Hamming distance cannot capture the types of variations that arise in biological sequences.

Extending the Model: Edit Operations

To overcome these limitations, we introduce a more flexible framework based on edit operations.

The idea is simple:

Instead of comparing sequences directly, we ask:

What is the minimum number of operations required to transform one sequence into the other?

The allowed operations are:

Substitution: replace one symbol with another
Insertion: insert a symbol
Deletion: remove a symbol

These operations correspond naturally to biological processes:

substitutions model point mutations
insertions and deletions (collectively called indels) model structural changes in sequences

Edit Distance (Levenshtein Distance)

This leads to the concept of edit distance, also known as Levenshtein distance.

Definition (Edit Distance)

The edit distance between two sequences is the minimum number of edit operations (substitutions, insertions, deletions) required to transform one sequence into the other.

Worked Example

Consider the sequences:

X: TGGCCGCGCAAAAACAGC
Y: TGACCGCGCAAAA-CAGC

Here, we can transform $X$ into $Y$ using two operations:

Substitute one residue
Introduce one deletion (or insertion, depending on perspective)

Thus, the edit distance is:

d_{\text{edit}}(X, Y) = 2

Interpretation of Edit Distance

The edit distance provides a much richer model of sequence similarity:

It allows sequences of different lengths
It accounts for insertions and deletions
It identifies the minimal transformation path between sequences

From a modeling perspective, we are now making the following assumptions:

sequences evolve through discrete edit operations
all operations have equal cost
the best explanation is the one with the fewest operations

From Distance to Similarity

So far, we have defined distance measures, where smaller values indicate more similar sequences.
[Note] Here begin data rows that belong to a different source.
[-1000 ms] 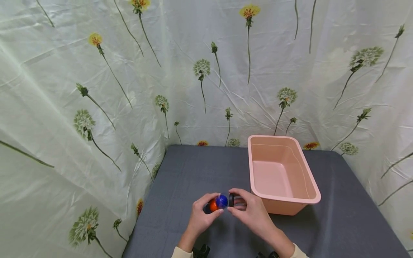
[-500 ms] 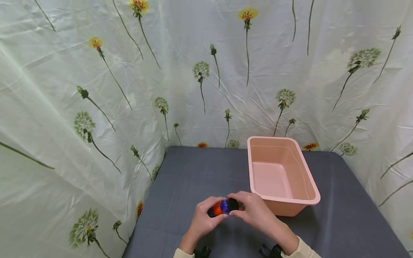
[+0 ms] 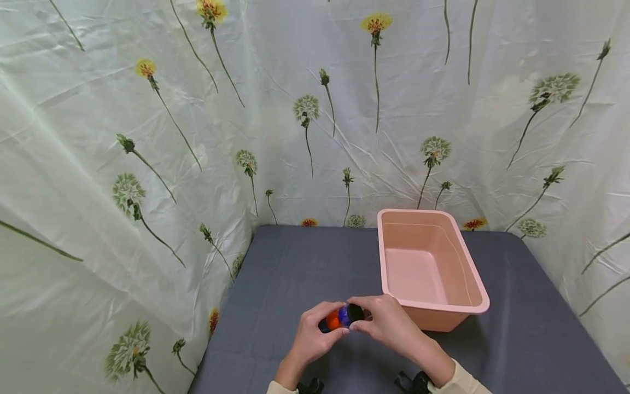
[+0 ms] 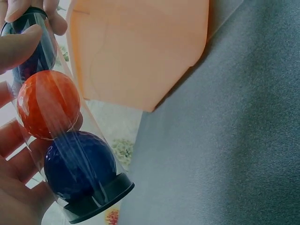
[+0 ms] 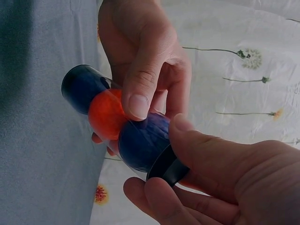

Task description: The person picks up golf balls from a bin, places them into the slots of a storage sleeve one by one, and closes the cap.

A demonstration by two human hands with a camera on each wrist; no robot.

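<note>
My left hand [image 3: 311, 336] grips a clear tube [image 3: 339, 317] that lies tilted across the space above the table. Inside sit an orange ball [image 4: 49, 104] and a dark blue ball [image 4: 79, 164] on either side of it, the second blue ball [image 5: 84, 91] showing in the right wrist view. A black cap [image 4: 104, 199] closes the end by my left palm. At the other end, thumb and fingers of my right hand [image 3: 391, 323] pinch a black cap [image 5: 168, 168] that meets the tube; how firmly it is seated is hard to tell.
A pink plastic basin [image 3: 433, 307] stands just beyond my right hand, with nothing seen inside. Dark grey cloth covers the table [image 3: 295, 262]. A white curtain [image 3: 275, 109] printed with dandelions hangs behind and at the sides.
A second ago the right-hand cap was at the tube's end, slightly apart from the blue ball; now it sits against it. Both hands have shifted slightly right and toward me.
</note>
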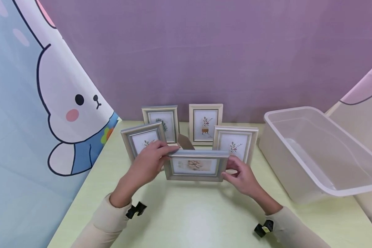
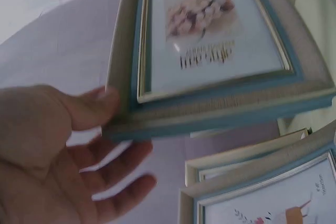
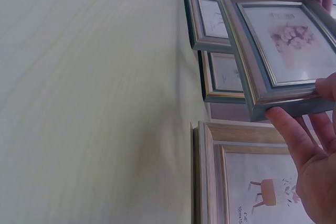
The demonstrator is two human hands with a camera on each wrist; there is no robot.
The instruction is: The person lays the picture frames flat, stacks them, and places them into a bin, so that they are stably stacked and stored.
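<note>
Both hands hold a silver-grey picture frame [image 1: 193,166] lying lengthwise, one at each end, with its pink flower print facing me. My left hand [image 1: 145,163] grips the left end, thumb on the front and fingers behind, as the left wrist view shows. At the other end my right hand [image 1: 242,176] pinches the edge between thumb and fingers. A brown flap [image 1: 186,142] sticks up behind the held frame. In the right wrist view, the held frame [image 3: 291,43] is raised off the pale tabletop [image 3: 94,98].
Behind stand several picture frames: a grey one [image 1: 126,138] at left, a pale one [image 1: 175,113] behind it, a cream one [image 1: 191,122] at centre back, and another [image 1: 251,141] at right. A white plastic bin [image 1: 285,162] stands right, against a purple backdrop [image 1: 204,51].
</note>
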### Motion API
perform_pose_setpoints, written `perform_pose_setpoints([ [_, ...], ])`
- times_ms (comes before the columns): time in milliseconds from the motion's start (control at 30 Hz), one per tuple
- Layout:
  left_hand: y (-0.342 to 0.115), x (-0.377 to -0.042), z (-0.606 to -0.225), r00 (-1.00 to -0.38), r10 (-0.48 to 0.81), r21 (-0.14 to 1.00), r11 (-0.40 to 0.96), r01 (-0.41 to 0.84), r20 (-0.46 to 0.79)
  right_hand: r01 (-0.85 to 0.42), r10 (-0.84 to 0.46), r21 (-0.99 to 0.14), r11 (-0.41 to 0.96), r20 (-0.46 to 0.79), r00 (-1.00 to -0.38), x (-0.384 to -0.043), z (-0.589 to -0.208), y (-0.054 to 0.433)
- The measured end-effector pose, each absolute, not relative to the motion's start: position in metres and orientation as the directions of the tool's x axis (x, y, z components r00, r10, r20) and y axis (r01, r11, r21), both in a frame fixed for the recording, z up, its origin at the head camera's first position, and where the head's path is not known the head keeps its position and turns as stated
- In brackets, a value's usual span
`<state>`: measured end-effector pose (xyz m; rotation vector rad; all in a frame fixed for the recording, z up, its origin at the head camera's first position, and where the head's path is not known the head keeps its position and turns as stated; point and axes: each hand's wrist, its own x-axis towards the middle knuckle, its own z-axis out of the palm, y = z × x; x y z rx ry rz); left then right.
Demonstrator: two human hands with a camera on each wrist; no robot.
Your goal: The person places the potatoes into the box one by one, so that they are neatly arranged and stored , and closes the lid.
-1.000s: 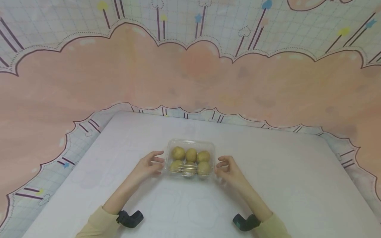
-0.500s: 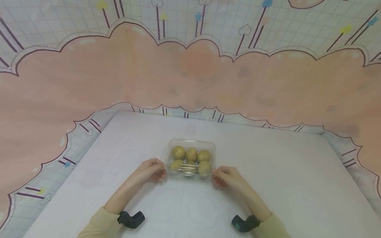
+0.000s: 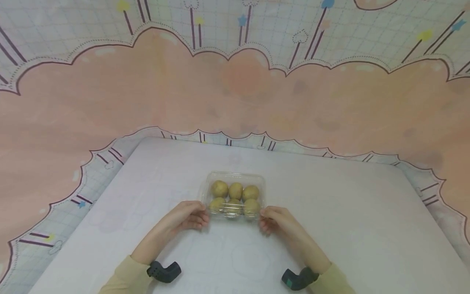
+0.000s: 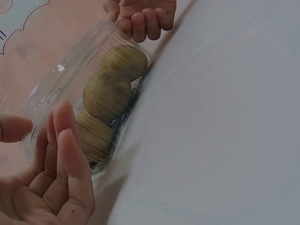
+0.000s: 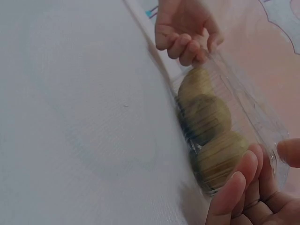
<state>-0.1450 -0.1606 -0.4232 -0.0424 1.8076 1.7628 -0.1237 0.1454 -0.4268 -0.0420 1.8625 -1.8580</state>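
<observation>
A clear plastic clamshell box (image 3: pixel 236 176) sits lid down on the table, holding two rows of round, yellow-brown pieces of produce (image 3: pixel 220 189). At its near left corner, my left hand (image 3: pixel 187 216) pinches the rim between thumb and fingers. My right hand (image 3: pixel 278 219) does the same at the near right corner. In the left wrist view, the left fingers (image 4: pixel 72 159) lie along the box's ribbed side, with the thumb across the rim. The right wrist view has the right fingers (image 5: pixel 251 164) beneath the rim and the thumb (image 5: pixel 289 152) on the other side.
The white table (image 3: pixel 349 220) spreads around the box on all sides. Behind it hangs a peach backdrop (image 3: pixel 235 102) with cloud outlines. Each wrist carries a black device (image 3: pixel 164 272) just past a pale yellow sleeve (image 3: pixel 125 277).
Both hands have moved nearer and inward, from beside the box to its near corners, and their fingers have closed on the rim. The box stays in place.
</observation>
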Motion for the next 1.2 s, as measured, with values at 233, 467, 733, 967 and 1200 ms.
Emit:
perform_pose_setpoints([
  [233,-0.1628,-0.1447,-0.4245,-0.826,0.380,0.909,0.140,-0.393,-0.415,0.332,-0.368,-0.943,0.026,-0.318,-0.874,-0.1239,-0.4299,0.1430],
  [467,-0.1620,-0.1450,-0.4250,-0.841,0.369,0.918,0.145,-0.369,-0.396,0.314,-0.371,-0.949,0.018,-0.298,-0.880,-0.1240,-0.4316,0.1442],
  [733,-0.1623,-0.1456,-0.4275,-0.842,0.383,0.925,0.143,-0.352,-0.380,0.302,-0.361,-0.953,0.020,-0.289,-0.887,-0.1230,-0.4328,0.1449],
  [967,-0.1614,-0.1460,-0.4271,-0.843,0.376,0.923,0.159,-0.350,-0.384,0.310,-0.349,-0.950,0.016,-0.296,-0.889,-0.1206,-0.4327,0.1437],
  [1200,-0.1675,-0.1470,-0.4226,-0.895,0.331,0.929,0.315,-0.195,-0.300,0.303,-0.375,-0.953,0.019,-0.288,-0.881,-0.1174,-0.4323,0.1488],
])
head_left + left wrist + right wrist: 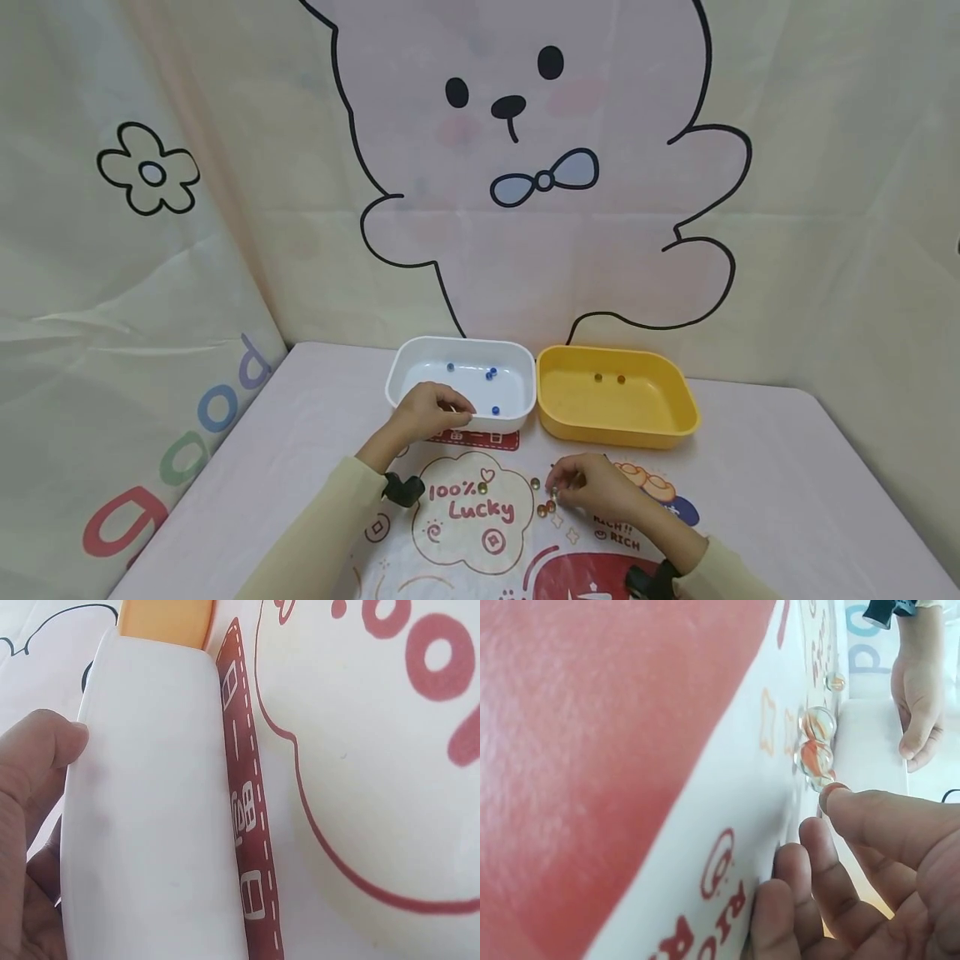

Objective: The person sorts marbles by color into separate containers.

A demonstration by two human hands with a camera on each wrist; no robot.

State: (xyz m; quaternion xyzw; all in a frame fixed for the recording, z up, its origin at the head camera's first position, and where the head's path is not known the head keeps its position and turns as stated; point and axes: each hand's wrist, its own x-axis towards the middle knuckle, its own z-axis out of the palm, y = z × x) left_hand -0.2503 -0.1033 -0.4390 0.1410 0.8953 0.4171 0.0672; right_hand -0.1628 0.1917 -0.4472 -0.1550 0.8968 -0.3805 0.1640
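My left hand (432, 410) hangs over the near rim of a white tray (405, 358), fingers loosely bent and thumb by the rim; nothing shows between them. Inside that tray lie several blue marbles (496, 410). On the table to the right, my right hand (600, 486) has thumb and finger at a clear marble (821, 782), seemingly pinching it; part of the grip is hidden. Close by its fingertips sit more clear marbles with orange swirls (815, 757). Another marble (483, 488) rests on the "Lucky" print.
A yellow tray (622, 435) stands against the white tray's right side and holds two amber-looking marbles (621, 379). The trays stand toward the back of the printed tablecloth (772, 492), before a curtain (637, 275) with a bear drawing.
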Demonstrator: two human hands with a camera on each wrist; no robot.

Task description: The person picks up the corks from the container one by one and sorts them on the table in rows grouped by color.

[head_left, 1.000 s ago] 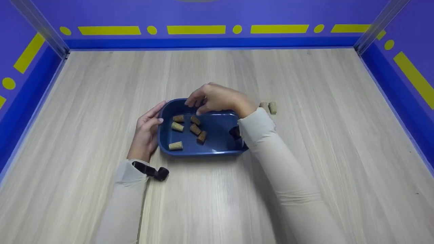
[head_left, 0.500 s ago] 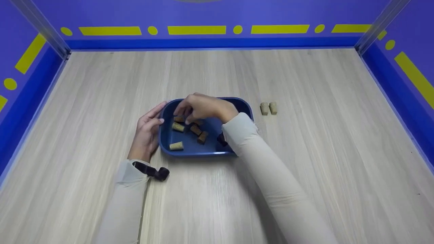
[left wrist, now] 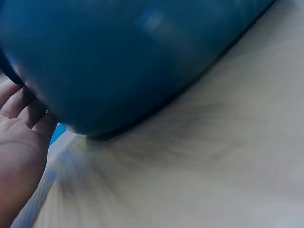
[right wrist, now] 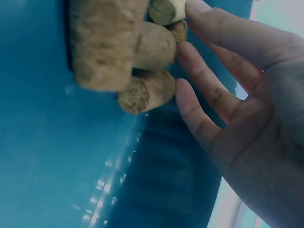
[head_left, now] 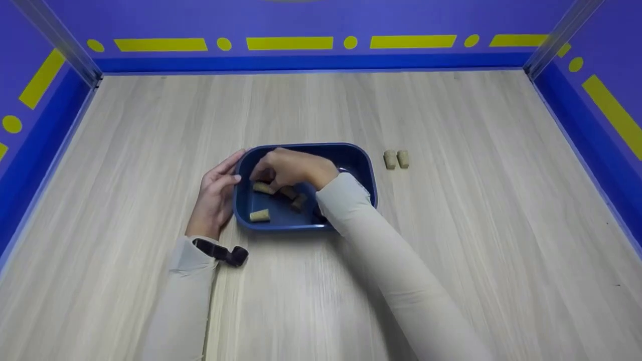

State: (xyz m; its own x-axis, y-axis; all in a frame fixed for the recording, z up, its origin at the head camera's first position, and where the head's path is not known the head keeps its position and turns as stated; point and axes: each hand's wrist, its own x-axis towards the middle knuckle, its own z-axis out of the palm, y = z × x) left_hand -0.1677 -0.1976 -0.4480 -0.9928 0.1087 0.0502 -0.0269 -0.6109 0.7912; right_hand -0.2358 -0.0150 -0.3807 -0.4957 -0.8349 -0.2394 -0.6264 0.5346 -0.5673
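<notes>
My left hand (head_left: pixel 213 198) holds the left end of a blue plastic bin (head_left: pixel 301 228), thumb at the rim and fingers along the outer wall. In the left wrist view, its fingers (left wrist: pixel 31 111) lie against the bin's outside. My right hand (head_left: pixel 293 168) reaches down inside the bin at its left part. The right wrist view has its thumb and fingers (right wrist: pixel 199 71) spread around a small cork (right wrist: pixel 178 32), beside a pale cork (right wrist: pixel 168 10). No grip is plain there. Several brown and pale tapered corks lie in the bin, partly hidden under my hand; one pale cork (head_left: pixel 260 215) lies near the front left corner.
Two pale corks (head_left: pixel 396 159) stand side by side on the wood-grain table (head_left: pixel 476 200), right of the bin. Blue and purple walls with yellow marks (head_left: pixel 291 43) enclose the table at the back and sides. A black wrist strap device (head_left: pixel 225 252) sits on my left wrist.
My right hand has moved left and down, from above the bin's back wall to in among the corks. My left hand stays at the bin's left end.
</notes>
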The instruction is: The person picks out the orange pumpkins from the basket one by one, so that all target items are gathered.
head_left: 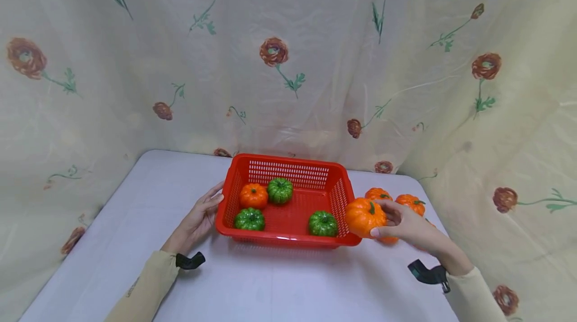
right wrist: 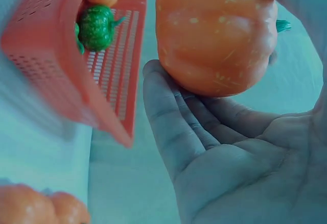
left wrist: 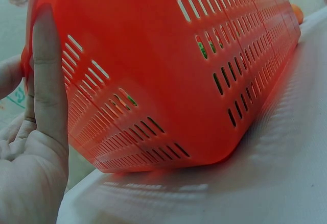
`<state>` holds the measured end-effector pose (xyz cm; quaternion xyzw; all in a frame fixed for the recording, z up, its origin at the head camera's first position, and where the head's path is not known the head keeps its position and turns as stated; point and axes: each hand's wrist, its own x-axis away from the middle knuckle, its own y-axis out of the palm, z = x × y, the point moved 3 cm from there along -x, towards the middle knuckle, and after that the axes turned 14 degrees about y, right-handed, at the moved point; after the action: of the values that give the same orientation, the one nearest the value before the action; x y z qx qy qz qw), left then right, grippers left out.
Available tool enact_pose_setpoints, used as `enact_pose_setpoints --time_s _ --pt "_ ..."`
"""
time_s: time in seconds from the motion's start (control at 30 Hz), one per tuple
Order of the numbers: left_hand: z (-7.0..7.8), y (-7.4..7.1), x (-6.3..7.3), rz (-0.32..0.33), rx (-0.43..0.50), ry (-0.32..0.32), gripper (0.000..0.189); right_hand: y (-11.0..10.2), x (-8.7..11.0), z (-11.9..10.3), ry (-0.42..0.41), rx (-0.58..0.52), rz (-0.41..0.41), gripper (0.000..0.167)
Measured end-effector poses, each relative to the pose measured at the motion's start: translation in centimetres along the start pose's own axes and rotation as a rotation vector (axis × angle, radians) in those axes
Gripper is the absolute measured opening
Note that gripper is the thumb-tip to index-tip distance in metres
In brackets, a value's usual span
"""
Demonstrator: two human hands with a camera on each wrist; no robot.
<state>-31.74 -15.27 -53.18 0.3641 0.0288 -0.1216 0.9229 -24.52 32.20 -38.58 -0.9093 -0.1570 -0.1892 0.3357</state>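
Observation:
A red plastic basket (head_left: 288,237) with slotted walls stands on the table. Its left end is held by my left hand (head_left: 200,219), thumb at the rim and fingers along the outer wall (left wrist: 133,40). My right hand (head_left: 407,224) grips an orange toy pumpkin (head_left: 364,217) with a green stem, raised beside the basket's right end; in the right wrist view that pumpkin (right wrist: 217,35) sits between thumb and fingers. Inside the basket are one orange pumpkin (head_left: 253,196) and three green ones: at the back (head_left: 280,191), front left (head_left: 249,219) and front right (head_left: 322,224).
Several more orange pumpkins (head_left: 410,204) lie on the white table (head_left: 279,287) right of the basket, partly hidden by my right hand. Flower-print curtains (head_left: 288,111) hang behind the table and along both sides.

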Motion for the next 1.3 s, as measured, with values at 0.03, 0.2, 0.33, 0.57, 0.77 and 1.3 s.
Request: enact_pose_setpoints --time_s 0.03,0.2,0.33,0.57,0.77,1.3 --pt "0.0 0.0 0.0 -0.001 0.001 -0.001 0.057 -0.1 0.2 0.4 0.011 -0.001 0.009 0.08" --pt "0.2 0.1 -0.1 -0.018 -0.006 -0.004 0.057 -0.6 1.3 2.8 0.079 -0.016 0.064 0.084" --pt "0.5 0.3 -0.1 -0.023 -0.015 -0.011 0.057 -1.0 2.0 4.9 0.139 -0.025 0.091 0.084" --pt "0.5 0.1 -0.1 -0.041 -0.003 0.014 0.058 -1.5 1.6 9.4 0.289 0.019 0.097 0.094" --pt "0.4 0.1 0.0 -0.033 -0.008 0.008 0.059 -1.0 0.5 12.5 0.383 0.011 0.09 0.101" --pt "0.1 0.2 0.2 -0.004 0.0 -0.008 0.058 0.3 -2.1 16.8 0.373 0.077 0.158 0.101"
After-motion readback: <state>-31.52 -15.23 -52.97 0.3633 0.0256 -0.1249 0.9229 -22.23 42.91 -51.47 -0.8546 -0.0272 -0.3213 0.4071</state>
However, in many contexts, it is more natural to think in terms of similarity scores, where larger values indicate better matches.

This leads to an equivalent formulation:

Define the similarity of two sequences as the score of their best alignment.

This shift from distance to score is subtle but important:

Distance emphasizes differences
Similarity emphasizes matches and conserved structure

Both perspectives are mathematically related, but the scoring formulation is more flexible and better suited for biological modeling.

Conceptual Bridge to Alignment

At this point, we have all the ingredients needed to define sequence alignment formally:

sequences as strings
edit operations as transformations
distance or scoring functions to evaluate similarity

However, one key question remains:

How do we efficiently find the best sequence of operations or the best alignment?

A naive approach would be to enumerate all possible ways of transforming one sequence into another. As we will see in the next section, this quickly becomes computationally infeasible.

This motivates the introduction of dynamic programming, which allows us to solve the problem efficiently by exploiting its recursive structure.

Conceptual Summary

The intuitive notion of sequence similarity can be formalized using distance measures based on edit operations.

Hamming distance models substitutions only and requires equal-length sequences
Edit distance allows substitutions, insertions, and deletions, providing a more realistic model

These definitions transform sequence comparison into an optimization problem: finding the minimal transformation or, equivalently, the highest-scoring alignment.

Self-Check Questions

Why is Hamming distance insufficient for comparing biological sequences?
How do insertion and deletion operations improve the realism of sequence comparison?
In what sense does edit distance define an optimization problem?
How are distance-based and score-based formulations of similarity related?